Friday, October 11, 2013

Free Legal Research for State Bar Association Members: A 50-State Survey

Many state bar associations provide their members with free access to a low-cost legal research system, such as Fastcase, Casemaker, or LoisLaw. These systems generally allow users to search or browse primary sources of law from the federal system and the various states. While the premium legal research services Westlaw, Lexis and Bloomberg may offer more bells and whistles (in the form of robust collections of secondary sources; case headnotes and other research aids; and superior citator tools for updating and validating legal materials), their fewer-frills cousins offer an unbeatable price point for searching the full text of case law and statutes. Some of the low-cost research services even offer unique content which is unavailable in their higher-priced counterparts. (For example, in North Carolina, the state's Pattern Jury Instructions are available exclusively on the research system available through the state bar, and cannot be found electronically in the premium legal research services. The low-cost research services also frequently include helpful local materials, such as municipal codes.)

Greg Lambert of 3 Geeks and a Law Blog created an interactive map in March 2010 to illustrate which research services were provided as member benefits of the various state bar associations. But at least eight state bar associations have changed their research subscriptions since that time. Goodson Law Library Head of Reference Services Jennifer L. Behrens has updated Lambert's original map with the current legal research member benefits offered by state bars and state bar associations.
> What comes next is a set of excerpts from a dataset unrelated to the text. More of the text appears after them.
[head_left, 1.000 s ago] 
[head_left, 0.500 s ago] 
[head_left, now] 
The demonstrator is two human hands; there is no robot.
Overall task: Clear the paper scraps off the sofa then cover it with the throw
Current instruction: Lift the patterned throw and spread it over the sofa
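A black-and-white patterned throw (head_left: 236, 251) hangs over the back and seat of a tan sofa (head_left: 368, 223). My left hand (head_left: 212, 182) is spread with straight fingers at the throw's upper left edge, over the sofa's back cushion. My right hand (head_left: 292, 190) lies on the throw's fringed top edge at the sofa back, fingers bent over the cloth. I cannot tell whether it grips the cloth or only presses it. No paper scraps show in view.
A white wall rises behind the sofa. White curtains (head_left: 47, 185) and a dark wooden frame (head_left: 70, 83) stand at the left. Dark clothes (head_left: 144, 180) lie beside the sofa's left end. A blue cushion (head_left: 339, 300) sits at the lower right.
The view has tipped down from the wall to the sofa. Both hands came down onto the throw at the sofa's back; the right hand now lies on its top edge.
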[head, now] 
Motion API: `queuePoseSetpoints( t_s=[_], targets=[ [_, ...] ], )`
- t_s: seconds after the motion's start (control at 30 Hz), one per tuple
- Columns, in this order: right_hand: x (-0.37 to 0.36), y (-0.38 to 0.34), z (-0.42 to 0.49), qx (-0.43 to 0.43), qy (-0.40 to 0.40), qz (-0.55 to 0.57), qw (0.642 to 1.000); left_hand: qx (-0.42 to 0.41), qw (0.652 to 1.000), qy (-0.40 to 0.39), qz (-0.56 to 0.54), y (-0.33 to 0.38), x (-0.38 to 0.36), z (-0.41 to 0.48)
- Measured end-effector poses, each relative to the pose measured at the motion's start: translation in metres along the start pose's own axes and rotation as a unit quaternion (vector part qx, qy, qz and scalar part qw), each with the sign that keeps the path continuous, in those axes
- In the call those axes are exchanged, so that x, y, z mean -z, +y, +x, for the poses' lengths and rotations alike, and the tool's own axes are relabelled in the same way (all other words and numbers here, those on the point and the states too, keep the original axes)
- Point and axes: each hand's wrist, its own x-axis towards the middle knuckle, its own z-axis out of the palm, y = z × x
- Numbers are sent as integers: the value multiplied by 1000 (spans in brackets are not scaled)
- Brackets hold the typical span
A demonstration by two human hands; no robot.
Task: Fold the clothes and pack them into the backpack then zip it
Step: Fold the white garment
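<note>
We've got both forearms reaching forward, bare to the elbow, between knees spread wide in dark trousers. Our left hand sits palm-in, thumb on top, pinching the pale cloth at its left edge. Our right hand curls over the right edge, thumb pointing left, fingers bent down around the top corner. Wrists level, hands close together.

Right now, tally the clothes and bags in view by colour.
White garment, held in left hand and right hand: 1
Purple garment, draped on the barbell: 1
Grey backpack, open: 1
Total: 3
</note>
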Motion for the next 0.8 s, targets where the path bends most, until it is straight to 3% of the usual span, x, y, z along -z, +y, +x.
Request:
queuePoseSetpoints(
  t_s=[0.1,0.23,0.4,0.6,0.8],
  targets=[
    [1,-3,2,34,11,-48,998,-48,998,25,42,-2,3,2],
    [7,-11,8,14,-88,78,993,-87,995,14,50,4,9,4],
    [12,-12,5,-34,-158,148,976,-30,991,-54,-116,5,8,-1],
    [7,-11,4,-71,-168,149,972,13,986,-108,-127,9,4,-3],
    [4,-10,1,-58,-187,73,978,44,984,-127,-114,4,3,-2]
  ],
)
View the interactive map below, see the full-size map on TargetMap.com, or download a static version here.



As of October 2013, Casemaker and Fastcase have an even market share of 23 states (the District of Columbia bar also offers Fastcase). Pennsylvania’s bar association continues to provide its members with access to InCite, a research service powered by LexisNexis. Three states (California, Delaware and Montana) do not offer statewide access to a legal research service as a benefit to bar members. (However, several county and local bar associations in California do provide member access to either Fastcase or Casemaker.)
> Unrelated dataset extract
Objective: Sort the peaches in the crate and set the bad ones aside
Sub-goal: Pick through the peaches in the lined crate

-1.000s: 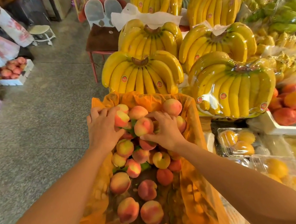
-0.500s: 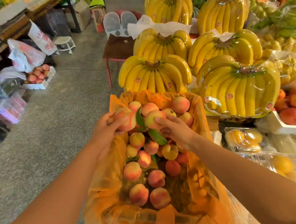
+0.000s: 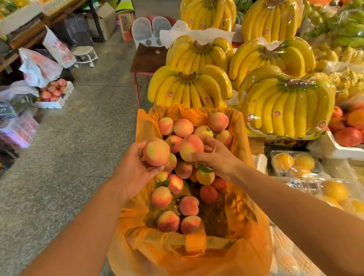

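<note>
Peaches (image 3: 188, 206) half hidden in orange liner (image 3: 197, 269); left hand (image 3: 134, 173) grips one peach (image 3: 156, 152), right hand (image 3: 218, 158) another.

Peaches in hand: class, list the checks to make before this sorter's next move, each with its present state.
1. Left hand curled round the left peach: ok.
2. Right hand curled round the right peach: ok.
3. Skin facing the camera on both looks sound: ok.
4. Their hidden sides sound: cannot tell.
5. Spot for bad ones chosen: cannot tell.
6. Orange liner open, remaining peaches reachable: ok.
</note>
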`<state>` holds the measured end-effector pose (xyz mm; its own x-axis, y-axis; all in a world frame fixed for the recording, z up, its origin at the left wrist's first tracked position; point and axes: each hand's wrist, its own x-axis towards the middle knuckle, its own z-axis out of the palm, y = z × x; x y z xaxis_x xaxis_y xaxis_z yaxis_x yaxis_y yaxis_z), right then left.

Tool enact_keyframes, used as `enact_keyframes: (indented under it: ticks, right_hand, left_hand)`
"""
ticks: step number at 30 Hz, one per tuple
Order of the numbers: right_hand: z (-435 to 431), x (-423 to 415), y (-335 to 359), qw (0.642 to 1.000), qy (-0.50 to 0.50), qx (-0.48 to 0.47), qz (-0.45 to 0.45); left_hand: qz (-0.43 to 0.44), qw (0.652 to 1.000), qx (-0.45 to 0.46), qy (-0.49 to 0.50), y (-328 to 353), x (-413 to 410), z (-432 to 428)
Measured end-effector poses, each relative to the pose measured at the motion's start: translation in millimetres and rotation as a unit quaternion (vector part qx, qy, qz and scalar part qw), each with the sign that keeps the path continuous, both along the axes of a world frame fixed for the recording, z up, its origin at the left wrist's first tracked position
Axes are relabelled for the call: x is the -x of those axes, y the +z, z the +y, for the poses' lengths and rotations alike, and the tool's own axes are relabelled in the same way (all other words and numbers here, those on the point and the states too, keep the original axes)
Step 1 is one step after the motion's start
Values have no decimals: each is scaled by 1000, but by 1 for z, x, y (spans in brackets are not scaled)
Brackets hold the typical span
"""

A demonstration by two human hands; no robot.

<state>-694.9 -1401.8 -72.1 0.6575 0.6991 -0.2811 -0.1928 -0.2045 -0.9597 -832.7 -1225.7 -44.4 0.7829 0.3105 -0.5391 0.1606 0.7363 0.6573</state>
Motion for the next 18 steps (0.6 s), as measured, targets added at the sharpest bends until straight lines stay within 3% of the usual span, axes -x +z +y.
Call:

Chart view: Legal Research Services by State Bar Association, as of 10/10/2013

StateService Offered
AlabamaCasemaker
AlaskaCasemaker
ArizonaFastcase
ArkansasFastcase
CaliforniaNone (some county/local associations provide access)
ColoradoCasemaker
ConnecticutCasemaker
DelawareNone
District of ColumbiaFastcase
FloridaFastcase
GeorgiaFastcase
HawaiiFastcase
IdahoCasemaker
IllinoisFastcase
IndianaCasemaker
IowaFastcase
KansasCasemaker
KentuckyCasemaker
LouisianaFastcase
MaineCasemaker
MarylandFastcase
MassachusettsCasemaker
MichiganCasemaker
MinnesotaFastcase
MississippiCasemaker
MissouriFastcase
MontanaNone
NebraskaCasemaker
NevadaFastcase
New HampshireCasemaker
New JerseyFastcase
New MexicoFastcase
New YorkFastcase
North CarolinaFastcase
North DakotaCasemaker
OhioCasemaker
OklahomaFastcase
OregonFastcase
PennsylvaniaInCite
Rhode IslandCasemaker
South CarolinaCasemaker
South DakotaFastcase
TennesseeFastcase
TexasCasemaker
UtahCasemaker
VermontCasemaker
VirginiaFastcase
WashingtonCasemaker
West VirginiaFastcase
WisconsinFastcase
WyomingCasemaker

Currently, Duke Law students can sign up for free access to Casemaker through the CasemakerX educational platform. Although there is currently no direct access at Duke Law to Fastcase, currently-enrolled law students can join the North Carolina Bar Association for free to enjoy this membership benefit. In addition, Duke students will soon see limited access to Fastcase materials through a partnership with HeinOnline which was announced this summer. As part of this agreement, HeinOnline's research libraries will incorporate links to state and federal case law which are powered by Fastcase; Hein will also integrate Fastcase's Authority Check citation analysis tool, in order to locate additional relevant case law and make note of potentially negative treatment. Although even Fastcase's own documentation admits that Authority Check is no substitute for a premium service citator like Shepard's or KeyCite, this Fastcase enhancement to HeinOnline will undoubtedly aid legal researchers.